At the time I was doing video game development. I still am, but WHAT you need
to know as a game developer is different now than it was then. For instance, I
still wanted people to know SOME assembly language concepts (and Berkeley EECS
grads were required to take an assembly language course, so that wasn't
unreasonable).

Game development is still harder than most kinds of software development
("most" defined in terms of number of people who practice each kind), but the
specific knowledge required has changed a lot. There are probably awesome
developers today who have never tried to code a line of assembly language.

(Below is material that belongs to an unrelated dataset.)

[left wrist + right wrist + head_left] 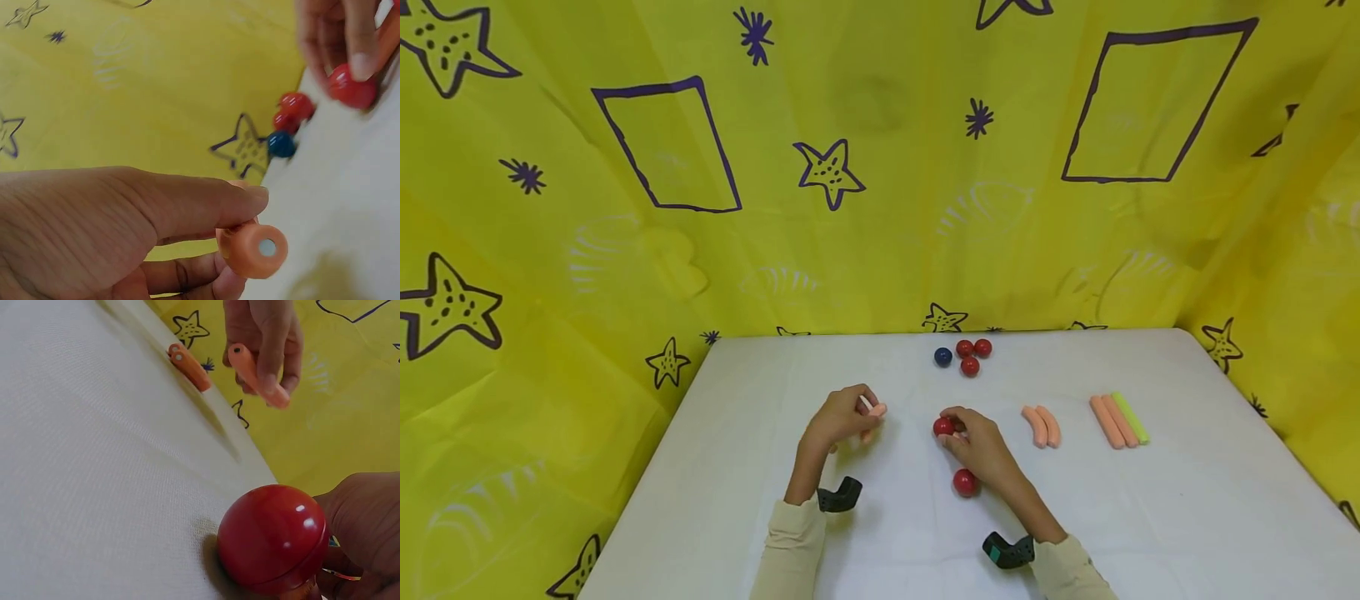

This fact makes me sad, actually, because I feel that my grounding in assembly
language gives me a perspective on WHAT the computer is actually doing that
developers who have never seen a language lower-level than C can't really
have. And I feel it's a healthy perspective to have. But I'm not filtering out
applicants based on whether they know assembly language. At least not any
more.

Seriously, though, one of the questions was "What do you not like about your
favorite programming language?" At the time the question may have been "What
do you not like about C/C++?"; I can't remember when I changed it. This is a
question that is designed to gauge what programming concepts the developer in
question is challenged by, or what corners of the language they have trouble
with.

If they answer "Pointers give me trouble!", then they're too green, but if
they answer "overloaded template and normal function selection priorities in
C++ are too hard to remember," then I know they've been doing relatively
complex things with the language. So it's a question designed to give me a
glimpse of their current skill and expertise; none of the answers I imagined
people would say are "wrong," even though some might make me not want to hire
them.

But to answer "I can't think of anything wrong" showed such an amazing lack of
imagination (or fear of revealing the above) that it was the only time that I
felt they'd managed to give a "wrong" answer to the question. If you can't
come up with anything wrong with a programming language that you are saying
you're skilled in, then you're not sufficiently analytically minded to work in
games. Or at least not in a small indie studio where everyone needs to be
awesome at something.

------
robbles
One issue I keep seeing in these kind of studies is the use of the "STEM"
acronym itself.

I'm sorry, but with the current job market, this kind of grouping makes NO
sense. The jobs and opportunities are mostly in the middle two letters -
technology and engineering.

Science and mathematics are still tied to academia enough that only the real
go-getters with the ability to self-educate and work out how to transfer their
skills to other fields will easily find careers. Despite the flaws in most of
the institutions offering engineering degrees, an education in
engineering/technology is still the most straightforward path to a career,
with the most applicable job skills being taught.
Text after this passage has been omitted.